To stand out in a highly saturated digital marketplace, retailers must deliver fast speeds that drive top-notch experiences.
This is according to “E-commerce Performance: What Works, What Doesn’t, and What’s Next?” The report, from Retail Systems Research (RSR), evaluates 80 major retail websites on page speed performance, as well as end user experience.
According to the study, more retailers are bolstering their desktop and mobile e-commerce sites with ancillary tools, including product reviews, recommendations, personalization, and chat features, among other services, to help shoppers find merchandise and make the shopping journey more satisfying. However, it is overall site performance that directly impacts online conversion.
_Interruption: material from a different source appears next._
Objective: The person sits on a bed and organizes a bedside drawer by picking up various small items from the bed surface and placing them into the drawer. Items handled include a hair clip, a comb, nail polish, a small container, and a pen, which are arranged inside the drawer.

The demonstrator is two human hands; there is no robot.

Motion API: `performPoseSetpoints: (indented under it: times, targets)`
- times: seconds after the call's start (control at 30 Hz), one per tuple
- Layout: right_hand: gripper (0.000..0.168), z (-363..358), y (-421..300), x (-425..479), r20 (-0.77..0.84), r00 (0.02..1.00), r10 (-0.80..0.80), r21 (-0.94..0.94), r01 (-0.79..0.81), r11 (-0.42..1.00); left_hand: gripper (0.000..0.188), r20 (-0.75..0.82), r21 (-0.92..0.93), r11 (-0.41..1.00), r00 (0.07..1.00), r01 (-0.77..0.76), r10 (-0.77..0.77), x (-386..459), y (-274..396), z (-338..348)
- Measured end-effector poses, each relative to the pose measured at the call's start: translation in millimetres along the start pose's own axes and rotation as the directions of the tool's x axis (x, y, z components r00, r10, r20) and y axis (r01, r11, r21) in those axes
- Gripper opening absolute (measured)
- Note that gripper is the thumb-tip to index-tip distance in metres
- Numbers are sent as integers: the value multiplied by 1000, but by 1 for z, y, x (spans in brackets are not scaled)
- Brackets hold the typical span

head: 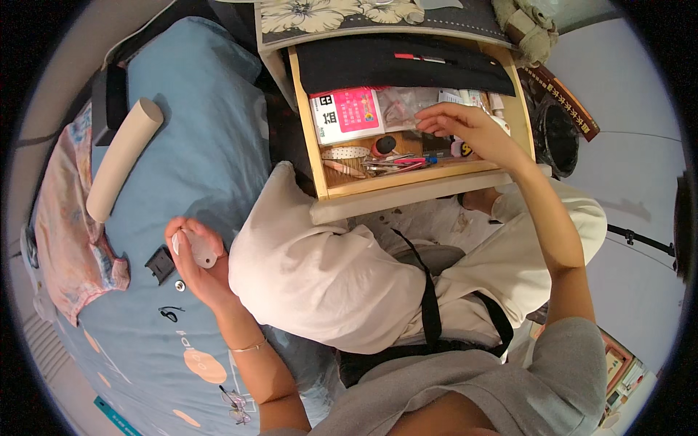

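My left hand (pixel 196 256) is over the blue bedding, its fingers curled around a translucent rounded plastic piece (pixel 200 249) with a small hole. Above the open wooden drawer (pixel 322 169) reaches my right hand (pixel 452 122), fingers slightly bent, with nothing seen in it. Beneath and beside it lie clear plastic bags (pixel 398 106), a pink and white packet (pixel 349 115), a small bottle with a black cap (pixel 384 145), a polka-dot hair clip (pixel 346 152) and several pens (pixel 401 163). A black cloth (pixel 349 68) with a red and white pen (pixel 420 57) covers the drawer's back.
On the blue bedding (pixel 202 136) lie a beige cylinder (pixel 125 158), a black plastic part (pixel 161 265), a small metal piece (pixel 180 285), a black cord (pixel 170 313), eyeglasses (pixel 235 406) and patterned clothing (pixel 71 218). A lined bin (pixel 556 136) stands right of the drawer.
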State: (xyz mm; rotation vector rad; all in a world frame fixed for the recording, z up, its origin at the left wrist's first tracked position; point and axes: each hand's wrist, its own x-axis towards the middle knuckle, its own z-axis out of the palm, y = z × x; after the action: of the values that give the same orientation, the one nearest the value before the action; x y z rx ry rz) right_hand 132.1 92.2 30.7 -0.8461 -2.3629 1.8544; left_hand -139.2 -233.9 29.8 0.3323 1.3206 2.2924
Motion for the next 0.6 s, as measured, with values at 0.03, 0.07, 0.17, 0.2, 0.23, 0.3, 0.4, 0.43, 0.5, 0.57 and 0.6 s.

“For retailers, much of the internal debate over rich online experience vs. fast Web performance has focused on either cramming more and more capabilities onto sites, no matter what impact that has on performance, or stripping out functions and features to make sure the site loads fast,” said Nikki Baird, managing partner, RSR.
“In today's competitive market, retailers cannot afford to make these trade-offs,” she said. “Our report found there is a lot of room for retailers to improve performance and, by doing so, open up new opportunities to make digital channels truly differentiating and engaging at the same time.”
Here are the top performance challenges that many e-commerce sites face today:
E-commerce site performance is disturbingly slow: The rule of thumb for e-commerce site performance is if it takes more than three seconds to load, retailers risk customers leaving their sites due to slow performance resulting in lost revenue. Time-to-complete load times among the 80 retailers systemically underperformed customer expectations, averaging 9.5 seconds on mobile, and 16.6 seconds on desktop. Studies have shown that every second of Web latency can result in a 7% loss in conversion.
Third-party applications build great experiences, but hide a darker side: Retailers in the study used an average of 70 third-party e-commerce applications on their websites. These third-party partners may help them create a richer shopping experience, but they also require hundreds of additional requests to build each page. As a result, 50% to 75% of the time required to load a page was spent waiting on third parties. websites with above average use of third parties (>70) were 20% slower than those below the average.
Several retailers’ sites “errored” out of the evaluation: Many of the tested retail sites featured content – usually images – that would not load. This included one retailer whose entire site was totally unavailable. The homepage for this site featured a message that read “We’re usually awesome at this. Please don’t refresh your browser. You’ll be back in the flow shortly.”